When you need a confidence boost but don't feel like dating {Tinder}

June 22, 2016

It started as a joke, really. My roommate made a Tinder account because she loves laughing at what Tinder users write as their introductio...

It started as a joke, really. My roommate made a Tinder account because she loves laughing at what Tinder users write as their introductions. So one day when we were all looking at her phone, she talked me into creating an account, because I also love laughing at people that use their muscles to get dates. Just in case you don't know how Tinder works: you look at photos of other people and swipe right if you like them or swipe left if you don't. You can also super like someone and this option lets them know that you super liked them before they decide which way to swipe on you.

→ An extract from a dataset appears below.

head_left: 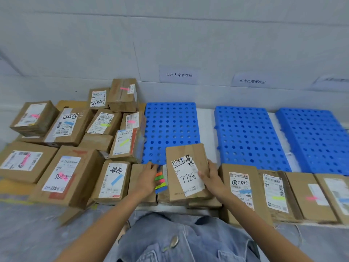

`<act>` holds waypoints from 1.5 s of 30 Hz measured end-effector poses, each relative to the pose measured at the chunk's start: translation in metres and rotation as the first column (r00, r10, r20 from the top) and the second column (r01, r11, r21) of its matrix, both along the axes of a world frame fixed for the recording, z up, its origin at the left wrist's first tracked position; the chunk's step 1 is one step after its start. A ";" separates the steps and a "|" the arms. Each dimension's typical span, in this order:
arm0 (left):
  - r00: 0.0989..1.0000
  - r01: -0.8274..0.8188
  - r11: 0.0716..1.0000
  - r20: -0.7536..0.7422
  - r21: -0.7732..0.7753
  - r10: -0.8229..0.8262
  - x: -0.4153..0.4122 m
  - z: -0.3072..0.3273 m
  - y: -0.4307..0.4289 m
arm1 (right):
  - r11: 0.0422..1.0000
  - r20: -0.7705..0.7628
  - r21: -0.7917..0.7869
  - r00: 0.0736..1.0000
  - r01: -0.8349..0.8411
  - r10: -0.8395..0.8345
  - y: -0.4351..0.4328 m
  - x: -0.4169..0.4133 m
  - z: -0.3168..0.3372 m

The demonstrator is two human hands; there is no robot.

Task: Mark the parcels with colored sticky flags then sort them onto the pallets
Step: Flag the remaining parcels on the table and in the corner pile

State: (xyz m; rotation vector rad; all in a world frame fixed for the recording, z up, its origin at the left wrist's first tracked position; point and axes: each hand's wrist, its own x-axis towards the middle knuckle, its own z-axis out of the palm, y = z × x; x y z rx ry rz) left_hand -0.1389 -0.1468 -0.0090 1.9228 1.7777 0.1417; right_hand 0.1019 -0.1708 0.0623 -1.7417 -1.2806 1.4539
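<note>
A flat brown parcel [186,172] with a white label marked 7786 lies in front of me, tilted up. My right hand [211,178] grips its right edge, thumb on the label. My left hand [148,177] holds a pad of colored sticky flags [160,181] with orange, green, pink, yellow and blue strips, just left of the parcel. Three blue perforated pallets lie beyond: the left pallet [170,129], the middle pallet [249,137] and the right pallet [317,138]. No parcels sit on them.
Several flagged cardboard parcels [66,167] are heaped on the left. A row of flagged parcels [273,193] lines the near right edge. Paper signs [179,75] hang on the white wall above the pallets. My denim-clad legs fill the bottom.
</note>
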 end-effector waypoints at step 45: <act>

Otherwise they can't know if you've swiped right, unless they also swipe right (and then it's a match!)


My experience actually went just as I expected.
Most of the photos were of men's six packs (there were no faces, just photos of their stomachs), cars (yes, I am TOTALLY impressed by the fact that you have an expensive car that I probably couldn't afford even if I sold my soul) and dogs (I adore dogs, but I hate it when people use them to show me that they're great people).
The introductions were also fun - from the most sexual ones that I wish I hadn't read, to sentences that were just ... weird. I also found a couple of my high school classmates.

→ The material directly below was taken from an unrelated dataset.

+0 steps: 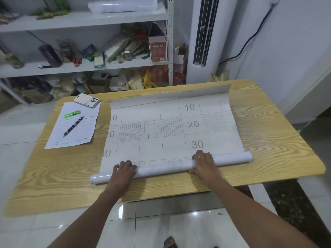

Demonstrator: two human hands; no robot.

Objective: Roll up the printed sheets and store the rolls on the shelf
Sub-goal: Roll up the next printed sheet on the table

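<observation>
A large printed sheet (170, 122) with grid squares and the numbers 10, 20, 30 lies flat on the wooden table (268, 140). Its near edge is wound into a glossy white roll (164, 168) that runs across the table's front. My left hand (124, 171) lies over the roll near its left end, fingers curled on it. My right hand (203, 162) grips the roll right of its middle. The sheet's far edge curls upward. On the top board of the white shelf (86, 19) behind the table lies a finished roll (123, 5).
Left of the sheet lies a printed form (59, 135) with a green lighter (72, 114), a dark pen (73, 125) and a phone (87, 100) on it. The shelf's lower boards are crowded with boxes and jars. A standing air conditioner (204, 33) is at the right.
</observation>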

But here and there I found a few of actually good guys that I just had to swipe right, for scientific purposes. The 4 people I liked, liked me back and I got super liked twice, which was a pretty great confidence boost.

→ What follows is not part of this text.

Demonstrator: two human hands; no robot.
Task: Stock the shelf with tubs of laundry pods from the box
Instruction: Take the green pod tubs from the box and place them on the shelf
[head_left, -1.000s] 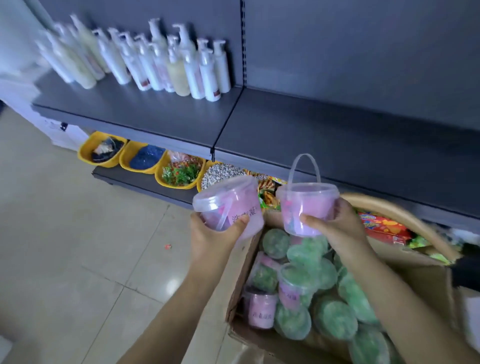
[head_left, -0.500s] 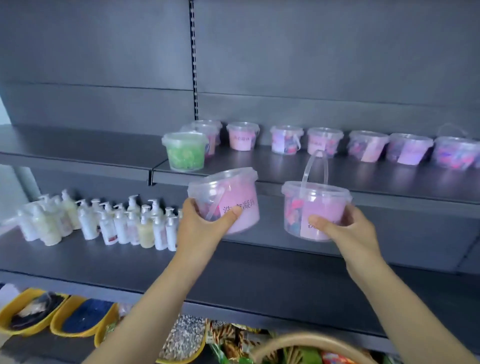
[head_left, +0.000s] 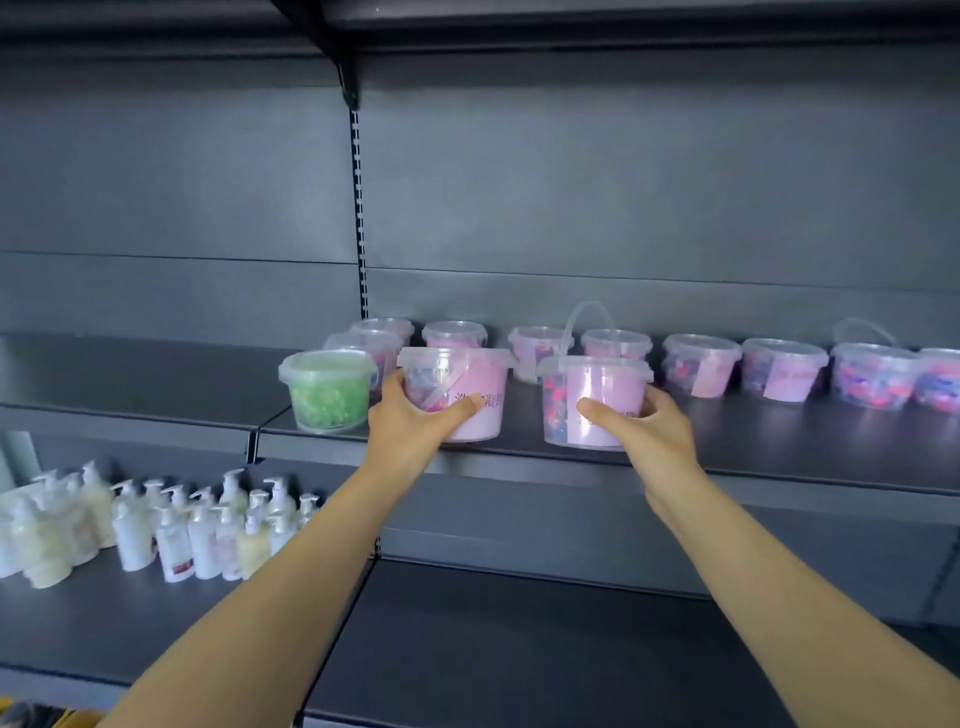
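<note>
Head view. Grips left tub (head_left: 462, 384) in left hand (head_left: 410, 426), thumb across the pink label, fingers curled round the far side. Grips right tub (head_left: 597, 400) in right hand (head_left: 649, 431) the same way: thumb in front, fingers wrapped behind.

Against half a second ago: both lifted and carried forward, from mid-air below the shelf (head_left: 779, 441) to its front edge, just ahead of the back row (head_left: 701, 364). Cannot tell whether set down or a shade above the surface. Left tub upright now, no longer tipped. Stands just beside green tub (head_left: 327, 389), contact unclear. More back panel in sight above. Bottles (head_left: 171, 530) lower in the frame, at the left on the lower shelf (head_left: 519, 649).

Clear, faintly frosted plastic throughout: round, tapering toward the base, capped by snap-on lids with a raised lip and small side tabs. Pink labels with dark print over part of each wall. Pink, blue and red pods visible through the bare part. Thin translucent handle (head_left: 592, 317) arched upright over right tub.

Dark grey matte metal for both shelves, flat, with a dull sheen under the tubs. Slotted upright (head_left: 358, 208) between bays. White and cream pump bottles, glossy.
</note>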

So then one of them started texting me which made me stressed out and I screamed at my roommates. for talking me into this. Then I texted him back and we started talking. He was actually pretty fun and we had a few similar interests, but this whole time I'm thinking, "Wow, so this is what people mean when they say there's no chemistry?" For the first time, I understood what they meant. But I didn't feel it, I just felt like talking to some person that is kinda fun, but only because we agree about some stuff. It was ... meh. And then, he invited me out for coffee. And I said to myself: "Crap. I'm going to have to be honest now!" So after screaming for a couple of minutes again, my roommates and I sat down and they helped me put together a message, in which I explained that he's really cool, but I only made a Tinder account as a joke/experiment and that I wasn't really using Tinder for actually dating.

And that was the end of my experiment.

Don't get me wrong, though. I think that it's absolutely possible to find your SO on Tinder. I actually know a wonderful couple that met that way. I just discovered that it's hard to find someone on Tinder when you live in a small country where Tinder is not so widely used. And I also discovered I am not a person who is able to meet someone in real life that I have spent some time before talking to via the Internet.
As weird as it sounds, I want to feel someone's energy in person first, and THEN we can talk via any and all online messaging options.

I am always up for a chat, but if you ever see me on Tinder, know that I am only using it because I am bored. Have you ever used dating sites?